Transcribe everything in the listing as written, and let no image into the copy.
============
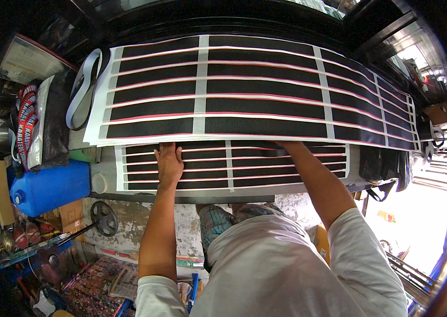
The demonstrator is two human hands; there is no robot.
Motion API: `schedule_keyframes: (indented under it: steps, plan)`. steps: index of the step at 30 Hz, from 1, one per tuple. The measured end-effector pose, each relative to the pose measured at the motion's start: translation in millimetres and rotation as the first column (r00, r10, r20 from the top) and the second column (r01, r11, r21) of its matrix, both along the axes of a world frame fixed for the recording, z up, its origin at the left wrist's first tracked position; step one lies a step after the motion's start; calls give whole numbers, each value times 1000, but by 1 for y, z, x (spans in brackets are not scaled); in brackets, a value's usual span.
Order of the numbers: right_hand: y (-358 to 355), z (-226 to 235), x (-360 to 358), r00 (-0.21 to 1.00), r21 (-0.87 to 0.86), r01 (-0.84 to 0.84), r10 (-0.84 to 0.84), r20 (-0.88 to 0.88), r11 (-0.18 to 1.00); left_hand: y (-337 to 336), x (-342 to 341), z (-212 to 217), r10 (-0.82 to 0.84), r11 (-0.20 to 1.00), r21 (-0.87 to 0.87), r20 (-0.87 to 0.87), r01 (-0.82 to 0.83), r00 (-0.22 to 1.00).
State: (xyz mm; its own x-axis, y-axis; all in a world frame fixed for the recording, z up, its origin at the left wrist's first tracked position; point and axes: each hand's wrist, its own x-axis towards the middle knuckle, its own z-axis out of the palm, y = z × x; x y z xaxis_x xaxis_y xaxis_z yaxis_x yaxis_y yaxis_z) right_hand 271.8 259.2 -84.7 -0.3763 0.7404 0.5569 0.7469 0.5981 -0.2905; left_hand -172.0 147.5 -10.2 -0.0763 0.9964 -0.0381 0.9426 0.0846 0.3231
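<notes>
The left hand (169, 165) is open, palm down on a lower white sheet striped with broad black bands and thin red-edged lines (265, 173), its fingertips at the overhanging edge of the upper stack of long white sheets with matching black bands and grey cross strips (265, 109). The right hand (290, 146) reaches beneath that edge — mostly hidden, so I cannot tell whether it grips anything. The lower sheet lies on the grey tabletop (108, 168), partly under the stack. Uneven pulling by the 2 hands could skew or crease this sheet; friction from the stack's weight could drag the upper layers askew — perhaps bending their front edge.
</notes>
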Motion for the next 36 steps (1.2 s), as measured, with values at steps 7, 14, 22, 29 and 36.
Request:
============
EXPECTED ANSWER -
The demonstrator is two human hands; there is no robot.
Motion API: `schedule_keyframes: (indented under it: steps, plan)`. steps: index of the step at 30 Hz, from 1, one per tuple. The measured end-effector pose, each relative to the pose measured at the motion's start: translation in millimetres and rotation as the first column (r00, r10, r20 from the top) and the second column (r01, r11, r21) of its matrix, both along the axes of a world frame fixed for the recording, z up, its origin at the left wrist's first tracked position; step one lies a step after the motion's start; calls give whole numbers, each value times 1000, but by 1 for y, z, x (spans in brackets are not scaled); in brackets, a value's usual span.
Order of the numbers: right_hand: y (-358 to 355), z (-226 to 235), x (-360 to 358), r00 (-0.21 to 1.00), r21 (-0.87 to 0.86), r01 (-0.84 to 0.84), r10 (-0.84 to 0.84), r20 (-0.88 to 0.88), r11 (-0.18 to 1.00); left_hand: y (-337 to 336), x (-342 to 341), z (-212 to 217), r10 (-0.82 to 0.84), r11 (-0.20 to 1.00), r21 (-0.87 to 0.87), r20 (-0.87 to 0.87), r01 (-0.82 to 0.83), r00 (-0.22 to 1.00).
State: (xyz mm; its own x-axis, y-axis; all in a world frame fixed for the recording, z up, its origin at the left wrist's first tracked position; point and axes: each hand's wrist, its own x-axis towards the middle knuckle, its own z-axis out of the palm, y = z × x; x y z xaxis_x xaxis_y xaxis_z yaxis_x yaxis_y yaxis_z) right_hand 271.8 259.2 -84.7 -0.3763 0.7404 0.5569 0.7469 0.5981 -0.2905; left_hand -172.0 147.5 -10.2 -0.0763 0.9964 -0.0381 0.9426 0.0846 0.3231
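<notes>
The left hand (169, 165) is open, palm down on a lower white sheet striped with broad black bands and thin red-edged lines (265, 173), its fingertips at the overhanging edge of the upper stack of long white sheets with matching black bands and grey cross strips (265, 109). The right hand (290, 146) reaches beneath that edge — mostly hidden, so I cannot tell whether it grips anything. The lower sheet lies on the grey tabletop (108, 168), partly under the stack. Uneven pulling by the 2 hands could skew or crease this sheet; friction from the stack's weight could drag the upper layers askew — perhaps bending their front edge.
</notes>
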Motion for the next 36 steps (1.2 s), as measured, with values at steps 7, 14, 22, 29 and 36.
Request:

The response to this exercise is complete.